Paper Trail

Stephen King testifies in Penguin Random House-Simon & Schuster antitrust trial; Mohsin Hamid in conversation with Danzy Senna


Mohsin Hamid. Photo: © Jillian Edelstein

Pulitzer Prize–winning author Heather Ann Thompson is in the midst of a lawsuit to keep New York prisons from banning her book on the 1971 Attica prison revolt. The state attorney general’s office has proposed dismissing the suit, as prison officials have decided to lift the ban under the condition that two pages of Blood in the Water, which display a map of the prison, will be excised before reaching incarcerated readers. Thompson has noted that censorship at Attica by correctional officers was one of the factors that sparked the 1971 uprising.  
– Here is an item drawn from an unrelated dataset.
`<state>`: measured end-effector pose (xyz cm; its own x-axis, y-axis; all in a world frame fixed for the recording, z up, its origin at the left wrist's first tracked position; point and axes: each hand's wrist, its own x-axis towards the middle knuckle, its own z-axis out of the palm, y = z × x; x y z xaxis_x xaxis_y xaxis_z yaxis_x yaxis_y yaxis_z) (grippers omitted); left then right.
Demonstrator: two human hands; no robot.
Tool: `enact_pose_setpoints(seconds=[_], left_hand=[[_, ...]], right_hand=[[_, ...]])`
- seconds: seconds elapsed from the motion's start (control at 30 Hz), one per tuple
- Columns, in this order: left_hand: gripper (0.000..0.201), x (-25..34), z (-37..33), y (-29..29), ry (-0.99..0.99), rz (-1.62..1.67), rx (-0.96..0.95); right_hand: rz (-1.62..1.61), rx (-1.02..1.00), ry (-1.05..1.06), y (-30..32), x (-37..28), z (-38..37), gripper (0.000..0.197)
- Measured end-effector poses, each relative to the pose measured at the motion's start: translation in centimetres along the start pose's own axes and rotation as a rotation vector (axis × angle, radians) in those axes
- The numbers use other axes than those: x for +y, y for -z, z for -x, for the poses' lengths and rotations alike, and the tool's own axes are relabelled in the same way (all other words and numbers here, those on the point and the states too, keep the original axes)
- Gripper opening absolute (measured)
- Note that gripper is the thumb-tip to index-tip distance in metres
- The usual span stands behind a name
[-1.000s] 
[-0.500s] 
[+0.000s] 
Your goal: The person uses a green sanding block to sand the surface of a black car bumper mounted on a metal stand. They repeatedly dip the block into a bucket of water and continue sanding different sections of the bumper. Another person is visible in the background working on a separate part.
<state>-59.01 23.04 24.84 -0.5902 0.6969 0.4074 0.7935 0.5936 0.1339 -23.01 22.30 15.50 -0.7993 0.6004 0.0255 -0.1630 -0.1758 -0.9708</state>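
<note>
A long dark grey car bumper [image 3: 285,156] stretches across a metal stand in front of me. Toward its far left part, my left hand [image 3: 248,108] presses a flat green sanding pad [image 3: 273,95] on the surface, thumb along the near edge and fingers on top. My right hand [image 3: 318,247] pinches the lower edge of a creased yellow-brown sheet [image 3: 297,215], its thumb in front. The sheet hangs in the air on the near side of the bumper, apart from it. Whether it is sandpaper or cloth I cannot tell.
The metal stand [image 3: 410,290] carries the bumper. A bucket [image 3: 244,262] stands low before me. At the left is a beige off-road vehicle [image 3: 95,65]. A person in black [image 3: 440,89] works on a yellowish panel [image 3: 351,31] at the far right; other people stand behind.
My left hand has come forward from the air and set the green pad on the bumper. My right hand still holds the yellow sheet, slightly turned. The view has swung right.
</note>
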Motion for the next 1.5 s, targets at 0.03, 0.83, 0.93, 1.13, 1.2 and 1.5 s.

Stephen King has testified in the antitrust trial that will determine whether Penguin Random House will be allowed to acquire and merge with Simon & Schuster. King argued that “consolidation is bad for competition,” and compared the current publishing landscape to the one he entered fifty years ago. As Jennifer Zhan reports for Vulture, King characterized competition today as an “‘After you.’ ‘No, after you’” exchange. 

For Lyz Lenz’s newsletter, Moira Donegan writes about reading Susan Faludi’s 1992 Backlash today, amid opposition to #MeToo and in the wake of the overturning of Roe v. Wade: “If antifeminism is inevitable, and if any feminist progress is going to prompt outrage and resistance from misogynists, then feminists have just as much to lose from tepid steps as they do from big ones. If your enemy is going to lash out anyway, you might as well demand the world you really want.” 

At the New Yorker, Hannah Gold considers patient-therapist transference, plot and drama, and Judith Rossner’s 1983 novel August. The book, Gold writes, “gets its title from the cruellest month, in psychoanalytic terms, when many therapists, especially the fancy Manhattan ones, tend to take their vacations. Rossner’s novel is preoccupied with how this intermission plays in the theatre of the patient’s psyche.”

On August 6, Brooklyn’s Community Bookstore will host the launch of Mohsin Hamid’s new novel The Last White Man in partnership with Miami’s Books & Books and the Miami Book Fair. Hamid will be joined in conversation by Danzy Senna. Attendance via Zoom is free.